Dataset excerpts ->
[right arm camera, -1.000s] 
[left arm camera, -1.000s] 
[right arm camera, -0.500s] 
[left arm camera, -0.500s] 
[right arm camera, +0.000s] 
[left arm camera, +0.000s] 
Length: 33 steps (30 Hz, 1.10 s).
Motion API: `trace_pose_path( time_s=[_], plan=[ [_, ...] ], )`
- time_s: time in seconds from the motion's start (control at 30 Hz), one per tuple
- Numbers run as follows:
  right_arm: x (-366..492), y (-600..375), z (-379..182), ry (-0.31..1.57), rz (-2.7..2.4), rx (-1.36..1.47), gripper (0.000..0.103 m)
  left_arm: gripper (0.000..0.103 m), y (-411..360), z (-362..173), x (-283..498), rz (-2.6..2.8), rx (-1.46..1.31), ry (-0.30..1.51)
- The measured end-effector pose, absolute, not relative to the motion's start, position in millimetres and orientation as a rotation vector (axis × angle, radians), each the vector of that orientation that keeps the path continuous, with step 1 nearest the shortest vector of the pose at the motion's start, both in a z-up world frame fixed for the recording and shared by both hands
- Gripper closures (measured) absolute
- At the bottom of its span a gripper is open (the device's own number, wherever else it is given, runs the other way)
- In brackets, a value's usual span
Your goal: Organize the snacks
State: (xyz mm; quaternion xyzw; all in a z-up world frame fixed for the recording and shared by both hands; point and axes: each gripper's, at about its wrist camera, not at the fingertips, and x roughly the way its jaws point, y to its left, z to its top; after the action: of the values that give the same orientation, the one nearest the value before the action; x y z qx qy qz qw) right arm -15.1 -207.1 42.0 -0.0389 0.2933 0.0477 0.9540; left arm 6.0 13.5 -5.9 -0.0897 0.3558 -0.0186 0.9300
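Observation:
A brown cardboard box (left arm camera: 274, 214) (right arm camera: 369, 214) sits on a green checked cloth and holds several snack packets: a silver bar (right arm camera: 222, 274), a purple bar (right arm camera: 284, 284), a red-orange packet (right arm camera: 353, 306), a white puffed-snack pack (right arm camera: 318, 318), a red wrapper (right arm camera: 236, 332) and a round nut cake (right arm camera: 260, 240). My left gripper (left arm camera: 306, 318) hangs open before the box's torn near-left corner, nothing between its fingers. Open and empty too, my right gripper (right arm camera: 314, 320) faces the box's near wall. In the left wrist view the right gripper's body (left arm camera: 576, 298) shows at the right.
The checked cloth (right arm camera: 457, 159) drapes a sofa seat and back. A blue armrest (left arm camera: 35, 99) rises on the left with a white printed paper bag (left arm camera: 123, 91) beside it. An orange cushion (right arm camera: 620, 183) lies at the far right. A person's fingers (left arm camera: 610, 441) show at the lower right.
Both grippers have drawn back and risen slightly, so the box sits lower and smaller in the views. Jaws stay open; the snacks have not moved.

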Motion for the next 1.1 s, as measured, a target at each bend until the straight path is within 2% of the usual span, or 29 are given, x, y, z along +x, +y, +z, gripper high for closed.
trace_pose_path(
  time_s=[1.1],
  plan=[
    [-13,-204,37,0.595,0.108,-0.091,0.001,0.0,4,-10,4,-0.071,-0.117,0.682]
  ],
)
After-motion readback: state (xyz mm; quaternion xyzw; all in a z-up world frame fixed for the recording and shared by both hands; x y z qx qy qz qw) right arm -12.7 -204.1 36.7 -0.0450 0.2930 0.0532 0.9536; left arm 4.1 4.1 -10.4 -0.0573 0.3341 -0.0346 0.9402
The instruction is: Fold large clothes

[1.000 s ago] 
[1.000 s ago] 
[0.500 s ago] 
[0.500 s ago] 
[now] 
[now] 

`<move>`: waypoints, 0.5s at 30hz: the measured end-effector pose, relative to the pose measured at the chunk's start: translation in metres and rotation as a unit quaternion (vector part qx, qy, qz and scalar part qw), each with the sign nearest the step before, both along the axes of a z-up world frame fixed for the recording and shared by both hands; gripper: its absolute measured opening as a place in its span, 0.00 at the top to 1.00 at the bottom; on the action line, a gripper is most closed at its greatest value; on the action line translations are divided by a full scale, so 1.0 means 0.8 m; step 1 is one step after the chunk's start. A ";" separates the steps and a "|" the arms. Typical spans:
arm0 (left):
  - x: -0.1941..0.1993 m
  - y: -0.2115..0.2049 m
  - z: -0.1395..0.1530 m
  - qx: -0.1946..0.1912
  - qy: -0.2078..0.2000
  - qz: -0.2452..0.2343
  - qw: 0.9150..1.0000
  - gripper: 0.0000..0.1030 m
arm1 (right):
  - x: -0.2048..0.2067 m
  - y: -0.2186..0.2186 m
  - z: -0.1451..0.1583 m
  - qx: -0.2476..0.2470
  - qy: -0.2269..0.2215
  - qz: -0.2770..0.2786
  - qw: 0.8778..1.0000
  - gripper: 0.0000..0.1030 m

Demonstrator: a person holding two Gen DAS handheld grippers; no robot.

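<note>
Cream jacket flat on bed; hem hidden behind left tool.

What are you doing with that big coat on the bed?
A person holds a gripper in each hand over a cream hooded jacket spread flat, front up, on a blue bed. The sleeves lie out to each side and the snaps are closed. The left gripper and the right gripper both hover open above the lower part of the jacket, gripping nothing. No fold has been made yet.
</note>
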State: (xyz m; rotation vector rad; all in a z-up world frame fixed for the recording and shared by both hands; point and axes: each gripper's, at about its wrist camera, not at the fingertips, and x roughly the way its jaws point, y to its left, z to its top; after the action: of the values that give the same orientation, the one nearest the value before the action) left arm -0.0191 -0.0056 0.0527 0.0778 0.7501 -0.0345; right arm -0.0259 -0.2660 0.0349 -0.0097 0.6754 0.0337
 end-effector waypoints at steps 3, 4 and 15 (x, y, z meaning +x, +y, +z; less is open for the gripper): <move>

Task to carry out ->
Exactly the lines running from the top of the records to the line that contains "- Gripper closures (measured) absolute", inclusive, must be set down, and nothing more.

Answer box ->
[right arm camera, -1.000s] 
[left arm camera, -1.000s] 
[right arm camera, -0.500s] 
[left arm camera, -0.500s] 
[right arm camera, +0.000s] 
[left arm camera, +0.000s] 
Length: 33 steps (30 Hz, 1.10 s).
Motion API: `trace_pose_path( time_s=[_], plan=[ [_, ...] ], )`
- time_s: time in seconds from the motion's start (control at 30 Hz), one per tuple
- Numbers run as follows:
  right_arm: x (-366..492), y (-600..375), z (-379..182), ry (-0.31..1.57), rz (-2.7..2.4), rx (-1.36..1.47), gripper (0.000..0.103 m)
  left_arm: gripper (0.000..0.103 m), y (-411..360), z (-362..173), x (-283..498), rz (-2.6..2.8), rx (-1.46..1.31), ry (-0.30..1.51)
- The measured end-effector pose, absolute, not relative to the motion's start, position in millimetres and orientation as a rotation vector (axis × angle, radians), each the vector of that orientation that keeps the path continuous, with step 1 nearest the shortest vector of the pose at the motion's start, both in a z-up world frame fixed for the recording and shared by both hands
- Gripper closures (measured) absolute

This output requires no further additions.